Enquanto isso, Wagner, nesse momento ainda vivo, Wedson e Donizete, correram, sendo os três literalmente caçados mata a dentro como animais pelos membros do movimento. Somente Donizete conseguiu escapar.
Wagner e Wedson foram alcançados pelos caçadores, e, como já se sabe, foram mortos como se fossem animais, o primeiro com um tiro na perna, e dois na cabeça sendo um deles na nuca e o segundo recebera dois tiros no rosto, estavam mortos.
A muito vem se questionando, no que se refere ao MST, tanto as pessoas que fazem parte desse movimento, quanto os métodos que vem sendo internamente ensinados e empregados nos acampamentos, ocorrendo boatos, até então, da ocorrência de uma espécie de lavagem cerebral em crianças de escolas itinerantes pertencentes aos acampamentos em prol do movimento e contra os vilões latifundiários, o ensinamento de táticas de guerrilha entre os membros do MST, e, por fim, um apoio financeiro, que já vem a muito sendo investigado e que mantêm toda essa poeira levantada
A reforma agrária, e vejam bem, não sou especializado no assunto, corresponde a uma melhor forma de divisão de terras para fins de produções agrárias das mais variadas, fazendo com isso, com que não haja latifúndios inúteis nas mãos de poucos e terras produtivas nas mãos de muitos.
Como se trata de um assunto que possui raízes políticas e interesses dos mais conflitantes e adversos de ambos os lados, deve ser tal assunto tratado na mesa, sem foices e armas, com pessoas de ambos os lados que sejam civilmente capazes, lúcidas, portanto, cumpridoras de seus deveres e que mais do que tudo isso, queiram que a reforma agrária ocorra sem nenhum interesse a mais do que não o de fazer com que o País prospere como um todo nesta área.
Ocorre que o número de distorções nessa área ocorre em demasia e repetidamente. Pessoas pertencentes originalmente ao MST já ocupam cargos públicos com o único intuito de puxar a brasa para o seu assado, o MST.

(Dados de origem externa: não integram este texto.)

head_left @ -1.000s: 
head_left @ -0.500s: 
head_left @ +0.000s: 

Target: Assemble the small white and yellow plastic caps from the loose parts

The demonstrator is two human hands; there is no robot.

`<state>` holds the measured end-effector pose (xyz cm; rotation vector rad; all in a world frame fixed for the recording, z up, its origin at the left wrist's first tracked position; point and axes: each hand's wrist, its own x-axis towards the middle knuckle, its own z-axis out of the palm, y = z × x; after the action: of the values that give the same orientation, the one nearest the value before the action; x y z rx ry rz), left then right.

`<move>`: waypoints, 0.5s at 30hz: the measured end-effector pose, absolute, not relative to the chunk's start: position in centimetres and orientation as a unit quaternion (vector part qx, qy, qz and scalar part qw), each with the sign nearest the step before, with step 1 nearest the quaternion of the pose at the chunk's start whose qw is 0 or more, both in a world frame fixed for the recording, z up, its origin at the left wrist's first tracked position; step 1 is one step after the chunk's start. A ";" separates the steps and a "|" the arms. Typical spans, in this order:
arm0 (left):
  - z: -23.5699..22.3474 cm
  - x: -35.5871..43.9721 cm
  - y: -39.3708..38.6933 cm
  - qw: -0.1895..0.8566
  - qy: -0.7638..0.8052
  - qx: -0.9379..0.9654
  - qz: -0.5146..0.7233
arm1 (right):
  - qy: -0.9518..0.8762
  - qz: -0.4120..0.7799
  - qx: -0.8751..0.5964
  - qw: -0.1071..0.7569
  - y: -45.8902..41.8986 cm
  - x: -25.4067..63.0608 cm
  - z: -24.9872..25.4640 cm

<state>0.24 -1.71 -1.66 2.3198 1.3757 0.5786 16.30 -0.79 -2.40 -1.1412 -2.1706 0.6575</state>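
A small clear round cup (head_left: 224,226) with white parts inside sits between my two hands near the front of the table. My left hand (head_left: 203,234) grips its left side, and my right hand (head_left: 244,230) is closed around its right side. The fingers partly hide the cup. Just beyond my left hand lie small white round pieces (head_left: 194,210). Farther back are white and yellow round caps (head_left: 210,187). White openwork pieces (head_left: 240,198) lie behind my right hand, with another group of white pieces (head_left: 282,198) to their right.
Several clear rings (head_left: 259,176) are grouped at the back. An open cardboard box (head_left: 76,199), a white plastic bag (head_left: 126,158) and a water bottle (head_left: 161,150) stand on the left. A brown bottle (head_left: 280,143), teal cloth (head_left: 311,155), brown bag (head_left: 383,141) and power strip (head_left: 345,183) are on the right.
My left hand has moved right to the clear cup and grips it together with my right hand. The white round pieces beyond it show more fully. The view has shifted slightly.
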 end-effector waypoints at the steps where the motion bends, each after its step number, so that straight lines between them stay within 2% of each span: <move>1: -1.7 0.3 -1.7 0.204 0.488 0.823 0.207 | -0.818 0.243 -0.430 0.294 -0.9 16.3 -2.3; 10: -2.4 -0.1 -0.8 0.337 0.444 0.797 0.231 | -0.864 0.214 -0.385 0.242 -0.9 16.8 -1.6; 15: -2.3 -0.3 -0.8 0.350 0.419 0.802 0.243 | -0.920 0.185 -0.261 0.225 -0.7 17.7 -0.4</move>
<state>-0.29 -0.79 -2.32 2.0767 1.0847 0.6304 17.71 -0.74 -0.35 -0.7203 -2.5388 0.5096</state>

Ocorrem desvios de dinheiro nos repasses de valores de origem federal, inicialmente para apoiar um inicio de reforma agrária, que caem nas mãos de pessoas e não de movimentos para a reforma agrária, segundo investigações da Policia Federal, assentados do MST que recebem sua gleba de terra e depois disso as colocam a venda, comercializando lotes que deveriam servir a reforma agrária, ou seja, existe de uma forma geral, uma anarquia dentro da anarquia. E por fim, os que lá estão, nos assentamentos, fazendo parte do MST são todos eles agricultores? A resposta é não.
Definitivamente este não é o modo nem o modelo ao qual se deve sujeitar a análise um assunto como a reforma agrária, que sequer vem sendo visto da forma que merece, fazendo com que, dessa forma, se sobrepujam a violência, a morte, o caos completo, uma imobilidade irritante e que mais, custa caro a muitos, como custou à Família de Wagner Luís da Silva. É preciso diálogo, cooperação e vergonha na cara de ambos os lados, para aí sim a coisa acontecer, caso contrário essa reforma continuará se arrastando prestando serventia somente a quem convém.
Por fim, a respeito da frase lá de cima, dita por Jaime Amorim, um dos Líderes do MST, Wagner Luís da Silva era um mero moto-taxista da cidade de São Joaquim do Monte, querendo ganhar um pouco mais para sustentar sua família e provavelmente se ameaçado, sentiria medo e jogaria a arma, se é que tinha uma, no chão sem fazer mal a ninguém.